Why I Don't Want Target To Know Quite So Much About Me

| Thu Feb. 16, 2012 6:09 PM EST

Charles Duhigg has a fascinating story in the New York Times Magazine this week that's all about the way retailers use data mining and microtargeting to sell you more stuff. Among other things, he tells the story of how Target exploited a pile of clever statistical relations to predict when women were pregnant so that they could send out coupon books full of items that pregnant women might want to buy. As it turns out, Target was unamused by Duhigg's curiosity about how this all worked. When he asked Target to comment, they refused. When he offered to fly out to company headquarters, they told him not to come. When he did anyway, a security guard escorted him off the premises. Quite plainly, Target was concerned that their customers would freak out if they discovered just how much Target knows about them and how accurately Target can aim its marketing bazookas in their direction.

And it turns out Target was right: pregnant women did freak out. So they fine-tuned their coupon books to contain a bunch of random stuff (lawnmowers, videogames) among all the pregnancy-related items. Women who got those coupon books just figured this was the stuff on sale at Target this week and had no idea that it was more than a coincidence that half the offers were for diapers and onesies.

Longtime readers will be unsurprised to learn that I'm not thrilled by this kind of thing. But Felix Salmon challenges people like me to explain why:

Nowadays, computers have made it increasingly possible to fine-tune personalization down to the individual level, where it can sometimes get “spooky”....If sophisticated corporations manage to make their marketing materials less spooky, I don’t think there’s going to be much popular opposition to continued targeting — at least not in this country. Germany is different: Germans care a lot about their privacy, and fight hard for it.

Here, however, I’ve never received a good answer to the “why should I care?” question.

I'll admit up front that my reaction to this is mostly emotional: I just don't like the idea of Target or anyone else knowing so much about me. But the truth is that Felix is right. I don't really fear Target. The worst thing they can do with all their data mining wizardry is send me personalized coupon books. If I don't like it, I can toss them in the trash.

(As it happens, I actually think the increasing power of modern marketing in the hands of giant corporations is something we should all take a little more seriously than we do. But that's a topic for another day. For now, let's assume that Target's use of my personal data is pretty benign.)

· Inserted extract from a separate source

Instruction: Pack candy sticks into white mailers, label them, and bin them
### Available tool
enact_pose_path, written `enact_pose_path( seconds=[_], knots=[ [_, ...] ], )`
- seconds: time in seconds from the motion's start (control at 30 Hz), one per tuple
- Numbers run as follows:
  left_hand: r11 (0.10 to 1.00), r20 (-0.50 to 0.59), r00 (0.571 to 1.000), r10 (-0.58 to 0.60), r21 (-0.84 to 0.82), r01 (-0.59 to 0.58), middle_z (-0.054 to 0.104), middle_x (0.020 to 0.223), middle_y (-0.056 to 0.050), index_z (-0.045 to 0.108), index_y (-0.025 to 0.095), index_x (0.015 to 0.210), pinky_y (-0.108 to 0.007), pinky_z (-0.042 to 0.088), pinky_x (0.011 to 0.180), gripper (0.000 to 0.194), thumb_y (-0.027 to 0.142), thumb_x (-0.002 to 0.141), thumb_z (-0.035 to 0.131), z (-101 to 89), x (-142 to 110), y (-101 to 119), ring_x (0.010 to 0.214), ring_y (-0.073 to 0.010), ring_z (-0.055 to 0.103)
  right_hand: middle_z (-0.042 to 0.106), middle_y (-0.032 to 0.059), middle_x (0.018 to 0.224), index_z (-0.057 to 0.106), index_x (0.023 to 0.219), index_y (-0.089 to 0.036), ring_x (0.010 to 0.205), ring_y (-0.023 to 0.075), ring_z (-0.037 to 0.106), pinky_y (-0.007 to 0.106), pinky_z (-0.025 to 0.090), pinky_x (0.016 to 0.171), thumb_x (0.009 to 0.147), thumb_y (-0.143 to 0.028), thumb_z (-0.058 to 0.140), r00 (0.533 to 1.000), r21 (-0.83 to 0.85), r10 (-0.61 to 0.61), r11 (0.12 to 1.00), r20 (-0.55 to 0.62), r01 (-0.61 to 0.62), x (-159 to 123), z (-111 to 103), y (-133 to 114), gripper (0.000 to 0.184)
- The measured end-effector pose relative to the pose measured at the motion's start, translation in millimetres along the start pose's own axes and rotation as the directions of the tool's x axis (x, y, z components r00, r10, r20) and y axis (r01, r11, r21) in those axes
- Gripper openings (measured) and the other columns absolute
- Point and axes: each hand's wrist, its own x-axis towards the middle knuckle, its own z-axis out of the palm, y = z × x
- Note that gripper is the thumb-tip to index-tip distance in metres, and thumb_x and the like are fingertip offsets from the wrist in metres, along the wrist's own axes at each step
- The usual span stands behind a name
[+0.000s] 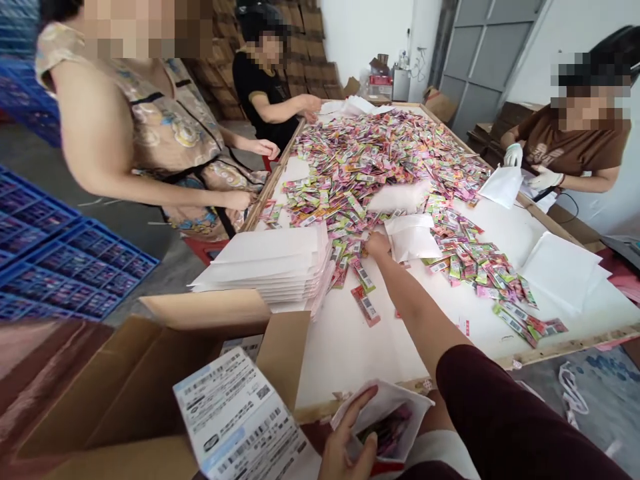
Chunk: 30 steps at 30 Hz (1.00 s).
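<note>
At the bottom, my left hand [353,443] grips a white mailer bag [420,413] by its side, thumb and fingers around the opened mouth. Several small colourful packets [387,433] lie inside it. My right arm stretches across the table [345,360], and my right hand [379,245] touches the near edge of a large heap of packets [390,147]. Its fingertips are hidden there, so I cannot see what they hold. Right beside it lies a plump white mailer [413,238], with another filled mailer [400,197] behind. Loose packets [366,303] lie nearer me.
A stack of white mailers [265,260] stands left of my arm. An open cardboard box [120,387] with printed label sheets [243,413] fills the lower left. More flat mailers [560,273] lie right. Co-workers stand or sit around the table; one wears white gloves [545,178].
</note>
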Motion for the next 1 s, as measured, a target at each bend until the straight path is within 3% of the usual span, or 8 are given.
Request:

So then: what's a good reason to be uneasy about this? Well, if Target can use statistical relations to predict pregnancy, I'll bet they can predict other things too. For example, the early stages of Alzheimer's. And much of the data that Target and other retailers collect is also available to other marketers at a price.

Sadly, not all of them have the scruples that Target does. If you were, say, a semi-shady company hawking dubious life insurance schemes, who would be your best prospect? Answer: someone still in enough control of their faculties that they live on their own without lots of supervision from their children or other caregivers, but just infirm enough that their judgment isn't so good anymore. They'd be perfectly suited to be scared/bullied into buying a bunch of crap they don't need. Hooray for data mining!

Alternately, keep in mind that it's not just corporations that can get their hands on this stuff. The federal government can buy it too for whatever profiling schemes the whiz kids at NSA come up with. I'm not super excited by this prospect either.

Now, it's true that scammers have preyed on the elderly for a long time, and governments have collected information about their citizenry for a long time too. But a problem that's small and controllable when the targeting data is both diffuse and arduous to collect can become cancerous when the data is cheaply and broadly available. Roughly speaking, then, that's my answer to the question of why I care. It's not Target per se. It's not my local supermarket. It's the fact that everyone is doing this, the data is all getting collected in centralized databases, and this stuff is then accessible to just about anyone, not just folks who want to send me coupons.

I suspect there's not much we can do about this. And maybe the good outweighs the bad in any case. After all, the internet is still a good thing even if pedophiles occasionally use chatrooms to stalk their prey. Still, I think there are legitimate reasons for concern. Life is more than just coupons.